## Records from a data collection
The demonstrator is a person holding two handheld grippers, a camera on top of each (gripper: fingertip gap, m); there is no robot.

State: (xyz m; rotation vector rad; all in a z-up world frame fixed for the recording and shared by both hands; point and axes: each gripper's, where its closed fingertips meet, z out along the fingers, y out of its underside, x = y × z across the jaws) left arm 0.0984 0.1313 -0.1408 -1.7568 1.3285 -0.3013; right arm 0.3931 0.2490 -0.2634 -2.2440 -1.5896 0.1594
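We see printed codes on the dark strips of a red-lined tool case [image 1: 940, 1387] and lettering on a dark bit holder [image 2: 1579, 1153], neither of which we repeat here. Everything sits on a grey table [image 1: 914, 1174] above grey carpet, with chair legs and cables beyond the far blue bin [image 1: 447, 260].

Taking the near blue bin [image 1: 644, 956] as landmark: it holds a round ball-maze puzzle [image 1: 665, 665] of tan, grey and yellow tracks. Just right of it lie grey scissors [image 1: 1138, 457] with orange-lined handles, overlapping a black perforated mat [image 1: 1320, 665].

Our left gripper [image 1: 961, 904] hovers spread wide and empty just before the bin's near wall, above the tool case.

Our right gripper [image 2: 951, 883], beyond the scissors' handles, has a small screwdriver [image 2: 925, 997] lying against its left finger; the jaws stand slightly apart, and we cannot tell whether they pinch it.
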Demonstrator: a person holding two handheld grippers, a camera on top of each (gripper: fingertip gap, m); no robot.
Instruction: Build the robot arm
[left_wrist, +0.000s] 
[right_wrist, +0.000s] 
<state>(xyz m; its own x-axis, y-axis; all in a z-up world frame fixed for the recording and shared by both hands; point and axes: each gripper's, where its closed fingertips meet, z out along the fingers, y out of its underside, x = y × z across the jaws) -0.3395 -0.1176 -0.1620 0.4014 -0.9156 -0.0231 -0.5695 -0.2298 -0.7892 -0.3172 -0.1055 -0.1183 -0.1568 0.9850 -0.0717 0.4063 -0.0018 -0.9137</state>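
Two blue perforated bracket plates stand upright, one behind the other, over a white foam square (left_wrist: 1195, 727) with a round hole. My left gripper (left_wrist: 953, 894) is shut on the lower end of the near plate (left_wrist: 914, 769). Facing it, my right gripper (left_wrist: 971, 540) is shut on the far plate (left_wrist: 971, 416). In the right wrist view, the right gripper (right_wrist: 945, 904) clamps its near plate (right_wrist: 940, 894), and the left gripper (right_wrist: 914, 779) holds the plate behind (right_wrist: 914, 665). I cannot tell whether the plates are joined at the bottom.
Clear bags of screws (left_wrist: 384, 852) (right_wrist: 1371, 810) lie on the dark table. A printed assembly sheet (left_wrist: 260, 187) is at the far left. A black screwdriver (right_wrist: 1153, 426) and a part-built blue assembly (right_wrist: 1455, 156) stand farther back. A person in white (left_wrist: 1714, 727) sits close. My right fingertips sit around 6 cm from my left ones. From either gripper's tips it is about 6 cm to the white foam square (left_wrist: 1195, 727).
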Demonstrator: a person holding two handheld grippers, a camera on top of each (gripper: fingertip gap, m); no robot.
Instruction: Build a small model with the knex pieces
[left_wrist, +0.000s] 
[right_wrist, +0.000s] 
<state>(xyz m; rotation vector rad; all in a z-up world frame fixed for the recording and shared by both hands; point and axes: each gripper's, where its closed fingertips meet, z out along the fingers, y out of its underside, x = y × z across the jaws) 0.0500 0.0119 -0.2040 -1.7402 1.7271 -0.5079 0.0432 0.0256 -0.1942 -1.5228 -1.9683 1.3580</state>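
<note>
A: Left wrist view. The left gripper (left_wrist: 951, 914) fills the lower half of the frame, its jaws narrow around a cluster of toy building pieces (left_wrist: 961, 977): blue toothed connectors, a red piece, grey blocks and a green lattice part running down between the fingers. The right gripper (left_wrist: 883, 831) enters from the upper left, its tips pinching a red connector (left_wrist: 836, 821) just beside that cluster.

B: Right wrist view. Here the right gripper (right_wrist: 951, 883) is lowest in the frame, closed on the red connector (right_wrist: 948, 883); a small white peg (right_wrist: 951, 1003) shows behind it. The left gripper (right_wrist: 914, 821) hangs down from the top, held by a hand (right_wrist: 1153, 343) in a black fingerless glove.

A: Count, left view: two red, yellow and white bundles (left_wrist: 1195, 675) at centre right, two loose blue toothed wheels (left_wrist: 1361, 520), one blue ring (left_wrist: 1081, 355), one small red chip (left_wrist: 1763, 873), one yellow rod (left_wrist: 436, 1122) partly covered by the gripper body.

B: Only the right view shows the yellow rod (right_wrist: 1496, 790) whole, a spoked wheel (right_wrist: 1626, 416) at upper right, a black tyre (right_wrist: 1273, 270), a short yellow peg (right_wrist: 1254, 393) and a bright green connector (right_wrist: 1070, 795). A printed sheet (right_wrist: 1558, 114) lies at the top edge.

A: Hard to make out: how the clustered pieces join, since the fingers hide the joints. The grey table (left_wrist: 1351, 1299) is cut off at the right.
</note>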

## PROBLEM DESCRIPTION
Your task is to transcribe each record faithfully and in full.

## SOLUTION TO THE EXERCISE
The demonstrator is a person holding two handheld grippers, a camera on top of each (gripper: fingertip gap, m); there is no robot.

State: (xyz m; rotation vector rad; all in a z-up world frame fixed for the recording and shared by both hands; point and axes: each gripper's, where its closed fingertips meet, z out along the fingers, y out of its underside, x = y × z across the jaws) left arm 0.0984 0.1313 -0.1408 -1.7568 1.3285 -0.3013; right arm 0.3931 0.2490 -0.2634 -2.2440 -1.5896 0.1594
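We see printed codes on the dark strips of a red-lined tool case [image 1: 940, 1387] and lettering on a dark bit holder [image 2: 1579, 1153], neither of which we repeat here. Everything sits on a grey table [image 1: 914, 1174] above grey carpet, with chair legs and cables beyond the far blue bin [image 1: 447, 260].

Taking the near blue bin [image 1: 644, 956] as landmark: it holds a round ball-maze puzzle [image 1: 665, 665] of tan, grey and yellow tracks. Just right of it lie grey scissors [image 1: 1138, 457] with orange-lined handles, overlapping a black perforated mat [image 1: 1320, 665].

Our left gripper [image 1: 961, 904] hovers spread wide and empty just before the bin's near wall, above the tool case.

Our right gripper [image 2: 951, 883], beyond the scissors' handles, has a small screwdriver [image 2: 925, 997] lying against its left finger; the jaws stand slightly apart, and we cannot tell whether they pinch it.
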Demonstrator: a person holding two handheld grippers, a camera on top of each (gripper: fingertip gap, m); no robot.
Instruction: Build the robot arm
[left_wrist, +0.000s] 
[right_wrist, +0.000s] 
<state>(xyz m; its own x-axis, y-axis; all in a z-up world frame fixed for the recording and shared by both hands; point and axes: each gripper's, where its closed fingertips meet, z out along the fingers, y out of its underside, x = y × z across the jaws) -0.3395 -0.1176 -0.1620 0.4014 -0.9156 -0.0231 -0.5695 -0.2298 -0.7892 -0.3172 -0.1055 -0.1183 -0.1568 0.9850 -0.0717 0.4063 -0.0018 -0.9137</state>
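Two blue perforated bracket plates stand upright, one behind the other, over a white foam square (left_wrist: 1195, 727) with a round hole. My left gripper (left_wrist: 953, 894) is shut on the lower end of the near plate (left_wrist: 914, 769). Facing it, my right gripper (left_wrist: 971, 540) is shut on the far plate (left_wrist: 971, 416). In the right wrist view, the right gripper (right_wrist: 945, 904) clamps its near plate (right_wrist: 940, 894), and the left gripper (right_wrist: 914, 779) holds the plate behind (right_wrist: 914, 665). I cannot tell whether the plates are joined at the bottom.
Clear bags of screws (left_wrist: 384, 852) (right_wrist: 1371, 810) lie on the dark table. A printed assembly sheet (left_wrist: 260, 187) is at the far left. A black screwdriver (right_wrist: 1153, 426) and a part-built blue assembly (right_wrist: 1455, 156) stand farther back. A person in white (left_wrist: 1714, 727) sits close. My right fingertips sit around 6 cm from my left ones. From either gripper's tips it is about 6 cm to the white foam square (left_wrist: 1195, 727).
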Demonstrator: a person holding two handheld grippers, a camera on top of each (gripper: fingertip gap, m); no robot.
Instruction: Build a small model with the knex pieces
[left_wrist, +0.000s] 
[right_wrist, +0.000s] 
<state>(xyz m; rotation vector rad; all in a z-up world frame fixed for the recording and shared by both hands; point and axes: each gripper's, where its closed fingertips meet, z out along the fingers, y out of its underside, x = y × z across the jaws) 0.0500 0.0119 -0.2040 -1.7402 1.7271 -0.5079 0.0432 0.0256 -0.1942 -1.5228 -1.9683 1.3580</state>
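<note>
A: Left wrist view. The left gripper (left_wrist: 951, 914) fills the lower half of the frame, its jaws narrow around a cluster of toy building pieces (left_wrist: 961, 977): blue toothed connectors, a red piece, grey blocks and a green lattice part running down between the fingers. The right gripper (left_wrist: 883, 831) enters from the upper left, its tips pinching a red connector (left_wrist: 836, 821) just beside that cluster.

B: Right wrist view. Here the right gripper (right_wrist: 951, 883) is lowest in the frame, closed on the red connector (right_wrist: 948, 883); a small white peg (right_wrist: 951, 1003) shows behind it. The left gripper (right_wrist: 914, 821) hangs down from the top, held by a hand (right_wrist: 1153, 343) in a black fingerless glove.

A: Count, left view: two red, yellow and white bundles (left_wrist: 1195, 675) at centre right, two loose blue toothed wheels (left_wrist: 1361, 520), one blue ring (left_wrist: 1081, 355), one small red chip (left_wrist: 1763, 873), one yellow rod (left_wrist: 436, 1122) partly covered by the gripper body.

B: Only the right view shows the yellow rod (right_wrist: 1496, 790) whole, a spoked wheel (right_wrist: 1626, 416) at upper right, a black tyre (right_wrist: 1273, 270), a short yellow peg (right_wrist: 1254, 393) and a bright green connector (right_wrist: 1070, 795). A printed sheet (right_wrist: 1558, 114) lies at the top edge.

A: Hard to make out: how the clustered pieces join, since the fingers hide the joints. The grey table (left_wrist: 1351, 1299) is cut off at the right.
</note>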

At this point, the answer is complete.